NEWTON and DES MOINES, Iowa – Despite the enormity of choosing programs under the new farm safety net, many farmers aren’t visiting their county farm service agency offices.

The Agricultural Risk Coverage program at an individual farm or at a country level, and the Price Loss Coverage program, are new elements of the farm safety net in the new farm bill. The decision to elect one program or the other is effective for five years, and producers also have the option to update payment yields and to reallocate or retain base acres before they decide on a program.

Despite the significance of these decisions, only about one out of five farmers statewide have visited their county F-S-A office to sign up. Nationally only about 1% of farmers have visited an FSA office, an

FSA State Executive Director John Whitaker says time is running out.

“We’re six weeks out from the deadline of updating bases, and yields,” Whitaker warns. “That process ends the end of February. Which means, you know, another month after that, the election process ends. And so, I think producers do need to become engaged.”

The deadline to update payment yields or to reallocate or retain base acres is February 27th. The deadline to elect the ARC program at the individual or county level, or the PLC program, is March 31st. Farmers who do not make a decision before the March deadline will be enrolled automatically into the PLC program, and will lose the opportunity to retool their base acres and yields.

“You don’t get this chance very often,” says Whitaker. The last opportunity was in 2002.

Farm Management Specialist Steven Johnson with Iowa State University Extension estimates between 70 and 80 percent of all landowners and farmers in Iowa still haven’t visited the FSA. He says the process isn’t lengthy, and can be done all at once.

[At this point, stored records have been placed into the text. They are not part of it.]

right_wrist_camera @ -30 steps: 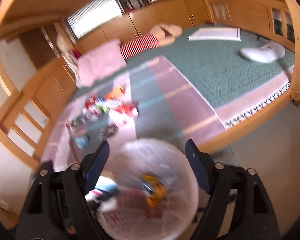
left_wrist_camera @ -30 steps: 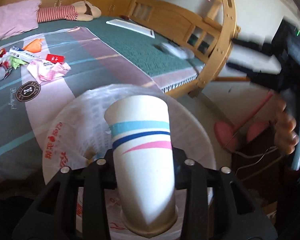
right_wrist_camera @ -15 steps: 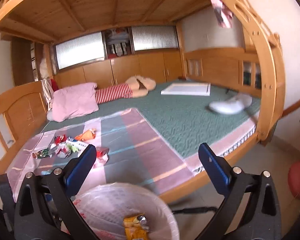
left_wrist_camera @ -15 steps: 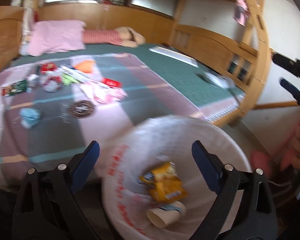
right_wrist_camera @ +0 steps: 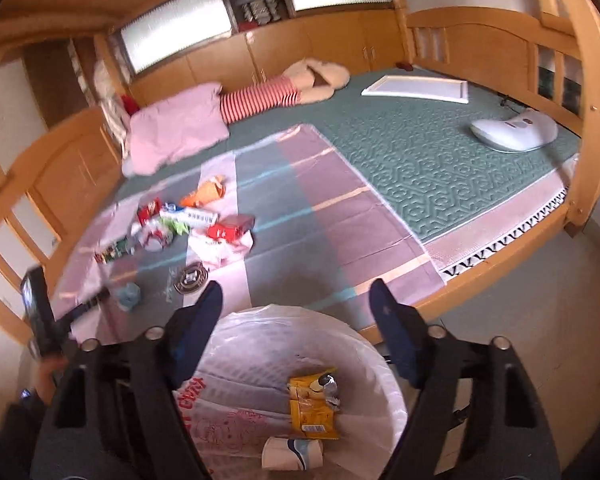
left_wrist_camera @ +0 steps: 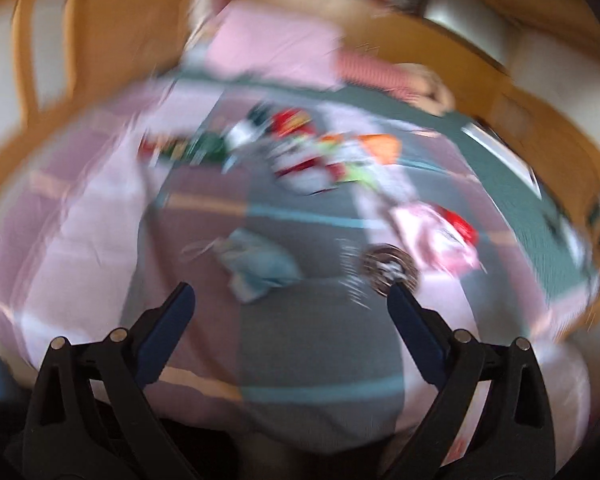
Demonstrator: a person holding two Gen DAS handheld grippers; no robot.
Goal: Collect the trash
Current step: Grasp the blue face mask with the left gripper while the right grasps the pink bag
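Left wrist view: left hand-held gripper [left_wrist_camera: 288, 300] angled down, jaws opening, empty.

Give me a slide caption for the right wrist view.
Empty right gripper, jaws closing, above a plastic-lined white bin holding a yellow snack wrapper and striped paper cup.
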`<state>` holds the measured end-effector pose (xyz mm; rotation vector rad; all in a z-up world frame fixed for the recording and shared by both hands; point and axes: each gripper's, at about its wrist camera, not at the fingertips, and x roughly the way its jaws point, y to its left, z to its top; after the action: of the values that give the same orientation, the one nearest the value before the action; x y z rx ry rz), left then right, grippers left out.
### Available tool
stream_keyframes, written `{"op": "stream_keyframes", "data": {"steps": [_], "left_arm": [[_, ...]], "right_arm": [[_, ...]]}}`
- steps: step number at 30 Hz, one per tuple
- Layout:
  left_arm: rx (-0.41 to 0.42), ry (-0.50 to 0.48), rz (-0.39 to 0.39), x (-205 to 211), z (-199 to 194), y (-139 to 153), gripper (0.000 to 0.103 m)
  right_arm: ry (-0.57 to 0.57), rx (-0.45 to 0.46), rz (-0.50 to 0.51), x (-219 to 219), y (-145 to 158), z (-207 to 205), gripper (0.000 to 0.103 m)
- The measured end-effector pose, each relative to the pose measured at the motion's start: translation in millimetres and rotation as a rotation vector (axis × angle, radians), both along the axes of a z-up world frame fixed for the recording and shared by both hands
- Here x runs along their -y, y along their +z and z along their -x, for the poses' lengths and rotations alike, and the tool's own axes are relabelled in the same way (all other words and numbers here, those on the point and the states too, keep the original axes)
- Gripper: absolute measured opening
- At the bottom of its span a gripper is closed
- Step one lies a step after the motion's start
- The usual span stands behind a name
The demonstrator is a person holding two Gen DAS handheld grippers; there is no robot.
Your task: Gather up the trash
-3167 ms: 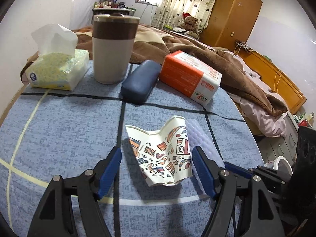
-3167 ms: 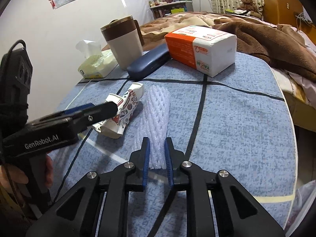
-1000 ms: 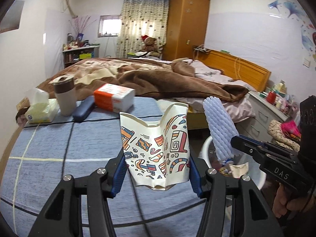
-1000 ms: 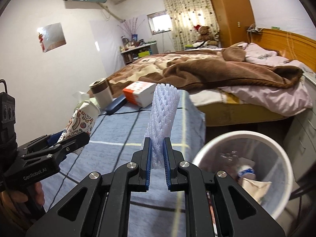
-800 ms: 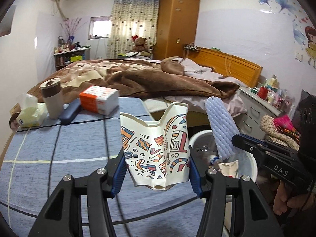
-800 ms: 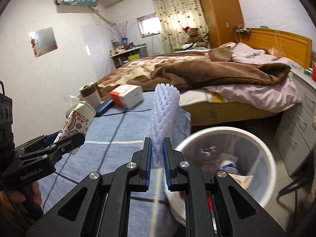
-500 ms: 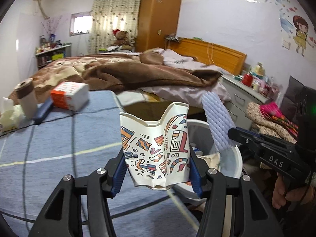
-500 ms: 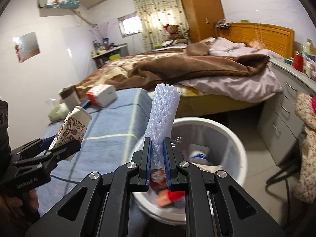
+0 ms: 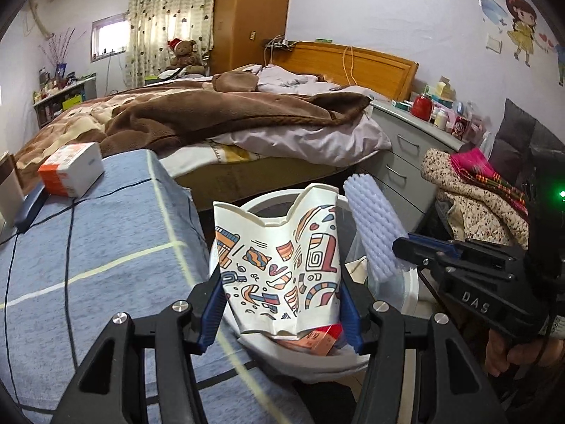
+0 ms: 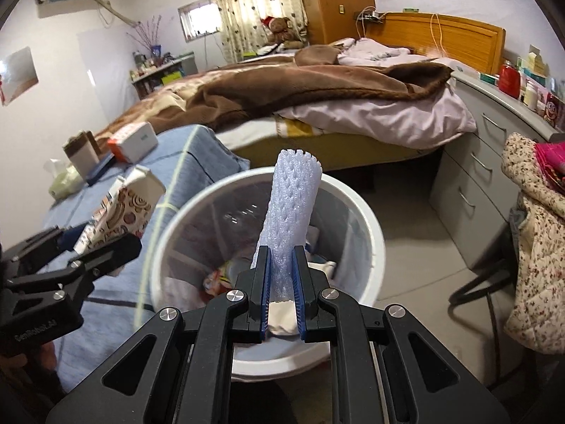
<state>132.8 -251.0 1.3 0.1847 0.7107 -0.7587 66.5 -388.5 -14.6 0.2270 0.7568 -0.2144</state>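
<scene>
white trash bin stands on the floor just off the corner of the blue-covered table, with the bed behind it and a grey drawer unit to its right; open grey floor shows between bin and drawers. the bin's round mouth is open upward and already holds wrappers and paper. left gripper sits at the bin's near-left rim, right at the table edge; its blue pads are spread moderately wide and press both sides of a crushed patterned paper cup. the cup stands upright, long axis roughly vertical, its torn rim pointing up, its base low between the pads, over the bin opening in the left wrist view. right gripper is over the bin mouth, jaws nearly closed with only a narrow gap, pinching the lower end of a white foam net sleeve. the sleeve's long axis runs up and away from the gripper, tilted slightly right, open end on top; in the right wrist view it lies wholly inside the bin's rim outline. the two grippers sit side by side, near but apart. farther back on the table: an orange-and-white box, a dark blue case, a cup, well apart from the bin.
</scene>
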Motion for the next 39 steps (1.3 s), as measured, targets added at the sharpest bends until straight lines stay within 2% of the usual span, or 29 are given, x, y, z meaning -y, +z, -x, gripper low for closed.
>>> {"op": "stream_keyframes", "data": {"steps": [5, 8, 12, 13, 16, 17, 24, 29, 39], "left_arm": [[0.001, -0.007, -0.018, 12.1, 0.3, -5.7, 0.059], [-0.011, -0.013, -0.019, 14.2, 0.1, -9.3, 0.071], [-0.013, -0.002, -0.015, 11.1, 0.1, -9.3, 0.072], [-0.014, 0.003, -0.013, 9.1, 0.0, -8.6, 0.073], [-0.018, 0.014, 0.001, 5.2, -0.2, -6.3, 0.075], [-0.014, 0.018, 0.001, 4.3, 0.4, -5.7, 0.076], [-0.002, 0.053, 0.009, -9.3, 6.0, 0.6, 0.076], [0.032, 0.096, 0.012, -27.1, 15.5, 7.5, 0.077], [0.105, 0.274, -0.01, -85.0, 37.6, 17.5, 0.078]], "right_arm": [[-0.008, -0.026, 0.02, 5.8, -7.7, -2.0, 0.013], [-0.022, -0.04, 0.003, 10.7, -11.9, -3.9, 0.014], [-0.04, -0.04, 0.005, 12.6, -12.6, -2.6, 0.017], [-0.038, -0.034, -0.001, 12.7, -11.5, -1.0, 0.021], [-0.041, -0.015, -0.007, 12.3, -8.7, 1.9, 0.043], [-0.041, -0.01, -0.006, 11.7, -8.2, 2.3, 0.047], [-0.043, 0.033, -0.02, 5.4, 0.7, 8.5, 0.047], [-0.006, 0.08, 0.004, -12.6, 10.0, 13.8, 0.047], [0.07, 0.152, 0.014, -52.3, 14.9, 28.7, 0.048]]}}
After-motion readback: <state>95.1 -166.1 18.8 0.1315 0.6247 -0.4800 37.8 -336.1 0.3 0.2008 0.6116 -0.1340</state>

“I got an email this morning from somebody that walked in with six FSA farm numbers,” Johnson explains. “They walked out 30 minutes later; they updated base [acres] and [payment] yields, and they elected the program that they wanted to be in for the next five years, and that’s my recommendation. Don’t go the FSA twice.”

Johnson says two visits will become less and less feasible as FSA’s workload increases, as the program deadlines march closer.

“I just don’t believe that we’re helping FSA, and that we’re helping our neighbors out, by going back into FSA twice,” he says. “Let’s just try to make this a one-stop shop.”